**Task brief**.
Your job is to set down the listing again exactly as it stands.

**Given material**.
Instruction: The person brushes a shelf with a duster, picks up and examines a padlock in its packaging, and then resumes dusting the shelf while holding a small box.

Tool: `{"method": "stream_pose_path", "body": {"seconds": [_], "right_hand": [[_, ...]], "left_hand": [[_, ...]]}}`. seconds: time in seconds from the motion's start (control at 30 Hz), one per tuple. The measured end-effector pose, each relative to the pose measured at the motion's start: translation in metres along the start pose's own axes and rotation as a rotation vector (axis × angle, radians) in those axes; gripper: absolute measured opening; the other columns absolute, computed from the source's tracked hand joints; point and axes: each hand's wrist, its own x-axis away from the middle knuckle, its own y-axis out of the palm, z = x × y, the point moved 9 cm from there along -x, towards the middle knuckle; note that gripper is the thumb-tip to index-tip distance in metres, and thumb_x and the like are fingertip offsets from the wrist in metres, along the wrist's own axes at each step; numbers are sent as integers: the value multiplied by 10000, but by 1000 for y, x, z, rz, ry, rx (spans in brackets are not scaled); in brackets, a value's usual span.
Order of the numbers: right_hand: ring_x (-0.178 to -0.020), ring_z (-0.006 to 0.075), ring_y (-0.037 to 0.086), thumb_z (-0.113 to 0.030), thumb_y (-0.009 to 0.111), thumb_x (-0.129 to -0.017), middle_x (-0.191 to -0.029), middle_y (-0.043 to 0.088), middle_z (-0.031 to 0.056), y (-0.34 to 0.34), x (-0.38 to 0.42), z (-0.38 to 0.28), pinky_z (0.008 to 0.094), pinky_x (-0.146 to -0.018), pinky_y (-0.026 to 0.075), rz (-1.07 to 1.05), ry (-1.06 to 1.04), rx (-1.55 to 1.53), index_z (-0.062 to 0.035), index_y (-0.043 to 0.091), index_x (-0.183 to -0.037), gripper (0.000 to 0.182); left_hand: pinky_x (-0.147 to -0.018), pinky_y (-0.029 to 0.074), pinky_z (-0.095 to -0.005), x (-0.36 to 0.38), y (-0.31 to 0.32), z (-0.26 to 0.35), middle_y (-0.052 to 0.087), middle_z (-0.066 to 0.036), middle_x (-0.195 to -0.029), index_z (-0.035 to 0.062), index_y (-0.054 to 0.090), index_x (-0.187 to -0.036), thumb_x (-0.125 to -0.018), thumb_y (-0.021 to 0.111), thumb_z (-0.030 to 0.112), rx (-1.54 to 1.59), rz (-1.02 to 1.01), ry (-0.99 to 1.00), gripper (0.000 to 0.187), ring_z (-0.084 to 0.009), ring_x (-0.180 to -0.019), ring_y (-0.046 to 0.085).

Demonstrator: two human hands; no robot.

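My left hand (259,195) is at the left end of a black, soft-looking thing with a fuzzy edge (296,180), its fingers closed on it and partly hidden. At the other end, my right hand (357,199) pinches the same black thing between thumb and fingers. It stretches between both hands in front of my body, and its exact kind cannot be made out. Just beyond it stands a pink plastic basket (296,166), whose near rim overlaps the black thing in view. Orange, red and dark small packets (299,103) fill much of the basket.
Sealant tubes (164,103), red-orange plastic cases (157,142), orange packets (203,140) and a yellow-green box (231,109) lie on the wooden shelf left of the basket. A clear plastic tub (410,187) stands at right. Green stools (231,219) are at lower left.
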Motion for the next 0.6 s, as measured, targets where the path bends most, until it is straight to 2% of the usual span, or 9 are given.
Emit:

**Task answer**.
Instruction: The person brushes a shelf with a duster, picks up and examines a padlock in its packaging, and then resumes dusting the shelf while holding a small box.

Tool: `{"method": "stream_pose_path", "body": {"seconds": [_], "right_hand": [[_, ...]], "left_hand": [[_, ...]]}}`. seconds: time in seconds from the motion's start (control at 30 Hz), one per tuple. The measured end-effector pose, each relative to the pose measured at the motion's start: translation in metres along the start pose's own axes and rotation as a rotation vector (axis × angle, radians) in those axes; gripper: absolute measured opening; the other columns absolute, computed from the source's tracked hand joints; point and axes: each hand's wrist, its own x-axis away from the middle knuckle, its own y-axis out of the palm, z = x × y, the point moved 9 cm from there along -x, towards the middle knuckle; note that gripper is the thumb-tip to index-tip distance in metres, and thumb_x and the like are fingertip offsets from the wrist in metres, along the wrist's own axes at each step; numbers are sent as integers: the value multiplied by 10000, but by 1000 for y, x, z, rz, ry, rx (spans in brackets are not scaled); in brackets, a value's usual span.
Order of the numbers: right_hand: ring_x (-0.178 to -0.020), ring_z (-0.006 to 0.075), ring_y (-0.037 to 0.086), thumb_z (-0.113 to 0.030), thumb_y (-0.009 to 0.111), thumb_x (-0.129 to -0.017), middle_x (-0.191 to -0.029), middle_y (-0.043 to 0.088), middle_z (-0.031 to 0.056), y (-0.34 to 0.34), x (-0.38 to 0.42), z (-0.38 to 0.28), pinky_z (0.008 to 0.094), pinky_x (-0.146 to -0.018), pinky_y (-0.026 to 0.075), rz (-1.07 to 1.05), ry (-1.06 to 1.04), rx (-1.55 to 1.53), index_z (-0.062 to 0.035), index_y (-0.043 to 0.091), index_x (-0.183 to -0.037), gripper (0.000 to 0.182); left_hand: pinky_x (-0.147 to -0.018), pinky_y (-0.029 to 0.074), pinky_z (-0.095 to -0.005), x (-0.36 to 0.38), y (-0.31 to 0.32), z (-0.26 to 0.35), middle_y (-0.052 to 0.087), middle_z (-0.066 to 0.036), middle_x (-0.195 to -0.029), index_z (-0.035 to 0.062), index_y (-0.054 to 0.090), index_x (-0.187 to -0.036), thumb_x (-0.125 to -0.018), thumb_y (-0.021 to 0.111), thumb_z (-0.030 to 0.112), rx (-1.54 to 1.59), rz (-1.02 to 1.01), ry (-0.99 to 1.00), gripper (0.000 to 0.187), ring_z (-0.084 to 0.009), ring_x (-0.180 to -0.019), ring_y (-0.046 to 0.085).

Demonstrator: two human hands; no robot.

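My left hand (259,195) is at the left end of a black, soft-looking thing with a fuzzy edge (296,180), its fingers closed on it and partly hidden. At the other end, my right hand (357,199) pinches the same black thing between thumb and fingers. It stretches between both hands in front of my body, and its exact kind cannot be made out. Just beyond it stands a pink plastic basket (296,166), whose near rim overlaps the black thing in view. Orange, red and dark small packets (299,103) fill much of the basket.
Sealant tubes (164,103), red-orange plastic cases (157,142), orange packets (203,140) and a yellow-green box (231,109) lie on the wooden shelf left of the basket. A clear plastic tub (410,187) stands at right. Green stools (231,219) are at lower left.
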Motion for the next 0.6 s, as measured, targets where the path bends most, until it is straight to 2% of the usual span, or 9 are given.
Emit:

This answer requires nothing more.